Computational fluid dynamics analysis of hemodynamics in bicuspid aortic valve with giant aneurysm

Background: The current study was performed aimed at investigating the impact of bicuspid aortic valve (BAV) with a giant aneurysm of the ascending aorta (AAo) on hemodynamics within the aorta using Computational fluid dynamics (CFD), with an attempt to gain insights into the clinical management strategies based on hemodynamic considerations. Methods: One numerical model of the AAo with BAV (specifically, a left/right cusp fusion type) and a giant aneurysm was constructed using MRI medical images. The aneurysm had a diameter of 10.5 cm. Subsequently, hemodynamics in this model were simulated numerically, and flow patterns and loading distributions were investigated. To understand these characteristics, we applied the CFD method to simulate the hemodynamics and estimate the risk associated with the fully dilated aorta.

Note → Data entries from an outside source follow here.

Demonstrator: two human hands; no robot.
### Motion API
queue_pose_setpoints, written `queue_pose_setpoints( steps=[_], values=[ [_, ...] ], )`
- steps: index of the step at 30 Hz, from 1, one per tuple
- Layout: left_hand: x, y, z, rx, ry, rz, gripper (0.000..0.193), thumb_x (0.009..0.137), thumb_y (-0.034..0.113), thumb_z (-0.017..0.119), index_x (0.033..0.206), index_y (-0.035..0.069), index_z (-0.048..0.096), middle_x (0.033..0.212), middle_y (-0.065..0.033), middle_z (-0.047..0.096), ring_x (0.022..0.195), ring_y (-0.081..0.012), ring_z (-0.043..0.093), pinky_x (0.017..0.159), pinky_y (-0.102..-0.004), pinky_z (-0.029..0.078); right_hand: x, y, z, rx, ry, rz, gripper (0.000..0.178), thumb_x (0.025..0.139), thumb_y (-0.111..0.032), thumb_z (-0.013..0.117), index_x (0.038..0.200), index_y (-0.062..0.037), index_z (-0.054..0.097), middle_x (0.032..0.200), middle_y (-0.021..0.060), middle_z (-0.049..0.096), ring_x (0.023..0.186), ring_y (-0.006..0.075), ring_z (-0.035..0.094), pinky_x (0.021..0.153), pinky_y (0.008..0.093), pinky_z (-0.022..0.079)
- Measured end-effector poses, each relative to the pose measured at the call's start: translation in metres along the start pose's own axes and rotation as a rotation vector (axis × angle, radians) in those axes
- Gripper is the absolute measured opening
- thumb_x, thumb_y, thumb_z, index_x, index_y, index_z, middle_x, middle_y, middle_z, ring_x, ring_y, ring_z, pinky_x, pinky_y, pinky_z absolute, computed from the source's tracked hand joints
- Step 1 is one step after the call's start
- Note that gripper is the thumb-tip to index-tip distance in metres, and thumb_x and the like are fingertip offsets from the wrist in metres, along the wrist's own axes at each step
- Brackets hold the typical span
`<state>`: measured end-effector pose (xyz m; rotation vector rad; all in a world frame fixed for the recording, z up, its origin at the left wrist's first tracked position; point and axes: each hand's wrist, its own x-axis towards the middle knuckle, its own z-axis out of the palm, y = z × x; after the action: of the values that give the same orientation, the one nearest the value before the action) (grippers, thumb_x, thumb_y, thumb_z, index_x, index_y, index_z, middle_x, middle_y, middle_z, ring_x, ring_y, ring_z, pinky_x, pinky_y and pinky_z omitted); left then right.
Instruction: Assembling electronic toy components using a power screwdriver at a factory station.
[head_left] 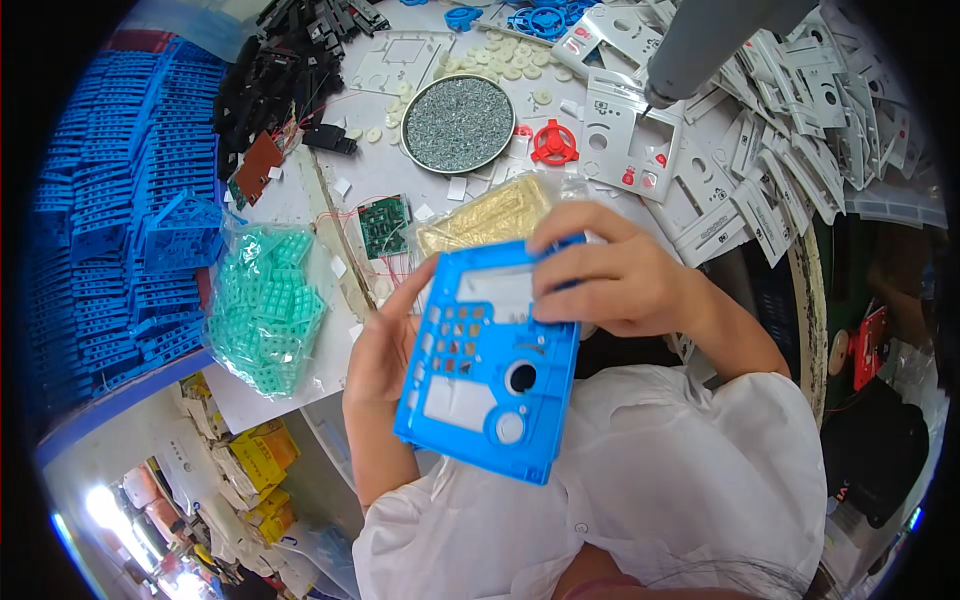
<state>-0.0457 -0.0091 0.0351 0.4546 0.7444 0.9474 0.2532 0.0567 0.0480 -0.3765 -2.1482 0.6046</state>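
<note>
A blue plastic panel point(475, 400) with square button holes, window cut-outs and round openings is held tilted in front of my chest. My left hand point(382, 345) grips its left edge, with the thumb near the top corner. Across the upper right corner lie the fingers of my right hand point(610, 270), slightly blurred. Just beyond the panel is a clear bag of gold-coloured small parts point(490, 215). A green circuit board point(384, 227) with red wires lies to the left of that bag.
Stacked blue panels point(110, 200) fill the left side, beside a bag of mint-green keypads point(265, 310). A round tin of screws point(458, 123), a red wheel-shaped part point(555, 143) and white panels point(770, 150) lie beyond. A grey tool point(710, 45) hangs overhead.
</note>
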Motion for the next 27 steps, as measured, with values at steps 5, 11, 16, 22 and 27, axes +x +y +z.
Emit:
queue_pose_setpoints(
  steps=[5,11,16,22,27],
  values=[
    [-0.001,-0.002,0.010,0.432,0.214,0.249,0.072,0.099,0.008,0.060,0.161,0.001,0.025,0.141,-0.0202,0.057,0.115,-0.0210,0.067,0.096,-0.0338,0.055,-0.010,0.001,0.012,0.266,0.312,0.517,0.058,0.091,-0.004,0.069,0.146,-0.0081,0.050,0.135,0.0152,0.058,0.110,0.0199,0.063,0.086,0.0317,0.054],
    [0.003,-0.035,0.010,1.098,0.433,0.492,0.063,0.099,0.000,0.052,0.159,0.001,0.033,0.080,-0.0047,0.068,0.064,-0.0052,0.054,0.060,-0.0232,0.044,-0.034,-0.012,0.026,0.842,0.250,1.013,0.088,0.096,-0.013,0.070,0.165,-0.0099,0.015,0.095,0.0106,0.072,0.072,0.0137,0.067,0.063,0.0276,0.055],
    [0.017,-0.047,0.008,1.419,0.424,0.521,0.053,0.096,0.005,0.058,0.149,0.003,0.050,0.068,-0.0137,0.062,0.054,-0.0215,0.060,0.054,-0.0331,0.047,-0.034,-0.008,0.022,-0.055,-0.079,0.779,0.071,0.090,-0.012,0.074,0.153,-0.0100,0.041,0.083,0.0109,0.070,0.066,0.0215,0.068,0.061,0.0307,0.053],
    [0.035,-0.040,0.006,1.646,0.416,0.535,0.049,0.096,0.010,0.061,0.145,0.007,0.056,0.069,-0.0154,0.066,0.057,-0.0293,0.066,0.054,-0.0401,0.050,-0.040,0.014,0.030,-0.315,-0.131,0.641,0.042,0.090,-0.019,0.074,0.130,-0.0092,0.065,0.088,0.0143,0.073,0.071,0.0316,0.070,0.063,0.0383,0.054],
    [0.025,-0.037,0.003,1.675,0.378,0.460,0.049,0.096,0.013,0.063,0.144,0.008,0.057,0.065,-0.0132,0.064,0.055,-0.0294,0.065,0.054,-0.0408,0.049,-0.037,0.010,0.027,-0.301,-0.245,0.630,0.036,0.091,-0.023,0.073,0.124,-0.0089,0.069,0.088,0.0130,0.074,0.072,0.0312,0.071,0.063,0.0396,0.054]
  ],
)
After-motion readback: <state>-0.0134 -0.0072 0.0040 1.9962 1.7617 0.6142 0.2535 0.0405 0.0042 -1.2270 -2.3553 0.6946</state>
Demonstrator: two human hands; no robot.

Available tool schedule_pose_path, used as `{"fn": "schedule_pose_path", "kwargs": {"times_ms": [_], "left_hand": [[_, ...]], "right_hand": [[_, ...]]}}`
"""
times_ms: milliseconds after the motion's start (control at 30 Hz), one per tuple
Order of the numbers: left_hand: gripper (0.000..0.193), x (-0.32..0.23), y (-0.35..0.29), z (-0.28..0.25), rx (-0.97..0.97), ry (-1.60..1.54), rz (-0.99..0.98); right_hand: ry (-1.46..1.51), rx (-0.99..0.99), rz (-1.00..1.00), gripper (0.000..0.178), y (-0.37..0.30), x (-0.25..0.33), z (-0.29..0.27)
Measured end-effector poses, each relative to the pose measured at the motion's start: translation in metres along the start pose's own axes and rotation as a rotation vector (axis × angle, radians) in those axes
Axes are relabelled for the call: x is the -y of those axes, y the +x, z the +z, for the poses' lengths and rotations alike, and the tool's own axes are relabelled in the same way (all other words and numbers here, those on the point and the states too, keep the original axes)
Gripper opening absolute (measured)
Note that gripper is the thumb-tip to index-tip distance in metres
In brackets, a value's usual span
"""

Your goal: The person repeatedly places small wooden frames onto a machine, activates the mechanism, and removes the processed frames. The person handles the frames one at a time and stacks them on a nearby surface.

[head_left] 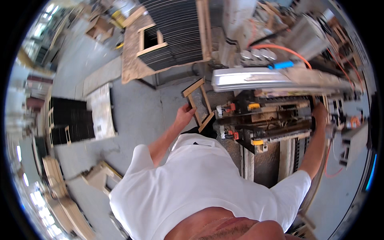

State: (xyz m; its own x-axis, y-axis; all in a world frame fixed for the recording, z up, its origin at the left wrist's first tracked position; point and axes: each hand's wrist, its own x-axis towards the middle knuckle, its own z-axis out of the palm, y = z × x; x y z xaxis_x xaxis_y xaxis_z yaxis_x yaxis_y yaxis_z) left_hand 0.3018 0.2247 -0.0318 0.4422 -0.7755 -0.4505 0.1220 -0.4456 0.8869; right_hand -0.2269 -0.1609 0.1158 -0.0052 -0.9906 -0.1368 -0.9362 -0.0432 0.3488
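Observation:
My left hand (185,115) is closed round one long side of a small wooden frame (192,103). Pale wood and dark edges make up this frame, which hangs tilted beside the clamping machine (276,124). Over at the machine's far right end, my right hand (319,112) reaches down with its fingers curled at a dark bar and a pale wood strip (326,105). What those fingers grip is partly hidden. Red-and-silver clamps (230,135) and yellow blocks (257,142) sit at the machine's left end.
A long silver metal beam (276,80) lies across the machine's back, with a blue tool (283,65) and an orange hose (288,49) behind. Black slatted panels rest on a wooden table (130,60). More dark panels (70,116) and timber stacks (70,212) stand left.

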Motion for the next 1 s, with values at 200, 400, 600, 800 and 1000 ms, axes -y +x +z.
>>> {"fn": "schedule_pose_path", "kwargs": {"times_ms": [200, 400, 600, 800, 1000], "left_hand": [[0.026, -0.009, 0.013, -0.080, -0.134, -0.117, 0.281], [0.026, -0.101, 0.036, -0.216, -0.220, -0.294, 0.335], [0.031, -0.161, 0.147, -0.344, -0.184, -0.422, 0.282], [0.030, -0.180, 0.283, -0.386, -0.112, -0.351, 0.206], [0.033, -0.177, 0.331, -0.379, -0.391, -0.031, 0.230]], "right_hand": [[0.052, -0.055, 0.077, 0.040, 0.011, -0.012, 0.020], [0.130, -0.078, 0.130, 0.037, -0.025, 0.011, -0.035], [0.870, -0.780, 0.123, 0.028, -0.103, 0.084, -0.085], [1.233, -0.837, 0.056, 0.016, -0.234, 0.220, -0.087], [1.609, -0.428, 0.177, 0.008, -0.302, 0.323, -0.010]]}}
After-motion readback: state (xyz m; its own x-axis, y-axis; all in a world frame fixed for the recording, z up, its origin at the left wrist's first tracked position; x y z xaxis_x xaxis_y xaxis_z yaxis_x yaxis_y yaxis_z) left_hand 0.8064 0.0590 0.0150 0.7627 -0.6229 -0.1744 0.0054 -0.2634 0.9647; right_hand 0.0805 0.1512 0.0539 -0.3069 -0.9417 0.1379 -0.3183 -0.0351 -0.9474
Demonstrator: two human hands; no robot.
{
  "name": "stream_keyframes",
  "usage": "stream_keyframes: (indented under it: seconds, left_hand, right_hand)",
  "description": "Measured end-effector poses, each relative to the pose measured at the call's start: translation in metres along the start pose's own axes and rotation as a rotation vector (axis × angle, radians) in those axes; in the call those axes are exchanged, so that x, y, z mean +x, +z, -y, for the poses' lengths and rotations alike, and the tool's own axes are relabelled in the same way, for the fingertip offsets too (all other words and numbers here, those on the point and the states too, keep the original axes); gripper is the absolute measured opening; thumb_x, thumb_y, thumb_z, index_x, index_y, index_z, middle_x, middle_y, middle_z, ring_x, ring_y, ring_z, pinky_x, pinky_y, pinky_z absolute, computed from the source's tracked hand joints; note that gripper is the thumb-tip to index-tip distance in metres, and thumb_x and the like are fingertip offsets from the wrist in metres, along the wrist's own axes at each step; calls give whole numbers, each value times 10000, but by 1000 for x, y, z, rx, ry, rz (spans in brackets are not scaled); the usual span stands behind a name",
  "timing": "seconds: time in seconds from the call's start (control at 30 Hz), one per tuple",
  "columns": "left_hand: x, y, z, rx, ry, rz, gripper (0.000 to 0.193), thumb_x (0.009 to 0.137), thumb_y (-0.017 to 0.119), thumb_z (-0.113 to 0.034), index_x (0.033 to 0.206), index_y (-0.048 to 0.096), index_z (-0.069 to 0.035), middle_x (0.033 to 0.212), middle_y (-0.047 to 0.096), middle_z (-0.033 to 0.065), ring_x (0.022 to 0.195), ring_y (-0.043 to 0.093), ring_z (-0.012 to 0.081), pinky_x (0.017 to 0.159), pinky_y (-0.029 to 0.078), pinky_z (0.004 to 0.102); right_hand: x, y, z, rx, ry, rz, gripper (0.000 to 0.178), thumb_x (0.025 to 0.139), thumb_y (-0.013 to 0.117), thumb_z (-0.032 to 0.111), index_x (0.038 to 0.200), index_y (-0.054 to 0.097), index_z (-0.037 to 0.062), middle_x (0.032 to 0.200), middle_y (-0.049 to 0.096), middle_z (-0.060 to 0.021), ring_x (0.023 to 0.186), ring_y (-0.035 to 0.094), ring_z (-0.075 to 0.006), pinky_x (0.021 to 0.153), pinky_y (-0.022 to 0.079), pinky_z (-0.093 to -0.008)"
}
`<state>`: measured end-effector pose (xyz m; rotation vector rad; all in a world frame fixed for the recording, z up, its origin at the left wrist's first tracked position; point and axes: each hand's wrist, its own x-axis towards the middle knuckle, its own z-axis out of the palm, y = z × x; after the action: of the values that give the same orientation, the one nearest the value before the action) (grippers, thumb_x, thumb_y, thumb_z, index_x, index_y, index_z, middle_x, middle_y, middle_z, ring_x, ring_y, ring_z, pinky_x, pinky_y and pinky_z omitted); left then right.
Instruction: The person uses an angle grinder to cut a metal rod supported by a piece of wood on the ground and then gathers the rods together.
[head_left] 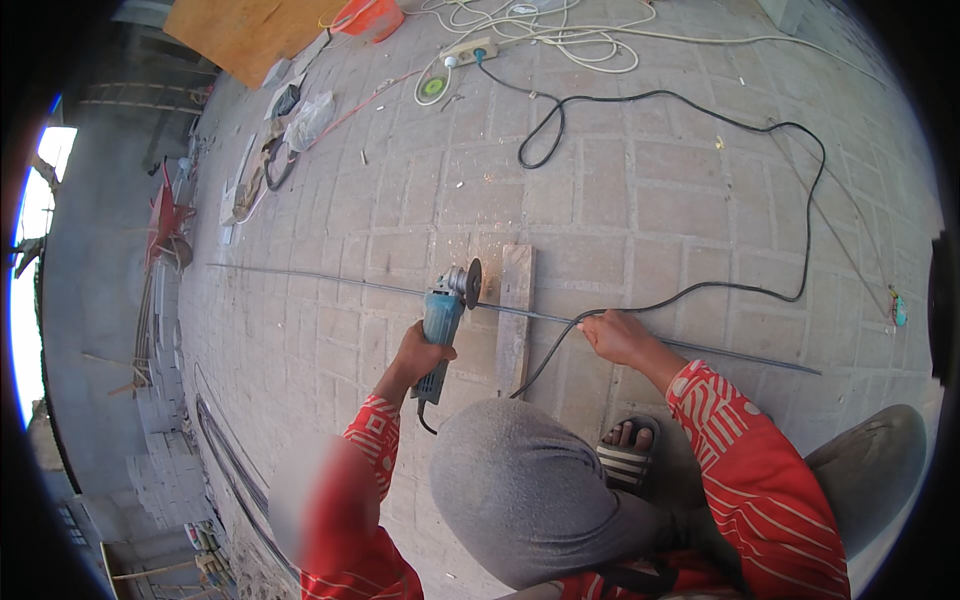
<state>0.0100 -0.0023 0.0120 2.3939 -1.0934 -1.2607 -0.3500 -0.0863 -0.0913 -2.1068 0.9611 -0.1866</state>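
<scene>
Far out ahead of the left hand (423, 352), I can see an orange bucket (372, 18) beside a big brown board (240, 38); a crumpled clear plastic bag (310, 120) lies nearer, ahead and to that hand's left. Well off to its left, what looks like a red wheelbarrow (165, 220) stands by a grey wall (95, 250), with pale blocks (170, 480) stacked behind and left. Well right of the right hand (617, 335) sits a small turquoise object (899, 312), too small to name.
</scene>
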Motion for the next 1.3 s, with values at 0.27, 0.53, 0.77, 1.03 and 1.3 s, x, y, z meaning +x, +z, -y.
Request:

Results: The presence of a giant aneurysm significantly influenced and altered hemodynamics within the AAo in this BAV patient case. In our model of a 10.5 cm aneurysm, the BAV-induced eccentric jet impinged on the aortic wall, generating complex, recirculating flow patterns and elevated turbulent kinetic energy within the aneurysmal sac. Hemodynamic parameters were asymmetrically distributed at the aneurysm, and the wall shear stress (WSS) in this aneurysm was pathologically low. These conditions suggest the risk of asymmetric dilation and aortic dissection, and thereafter, the risk of aneurysm rupture was further heightened, especially when the aneurysm reached 10.5 cm in size. Conclusion: The CFD-based analysis method helped elucidate the biomechanical mechanisms that a BAV may contribute to the development of a giant aneurysm in the AAo, offering valuable insights for treatment strategies in patients with giant aneurysms.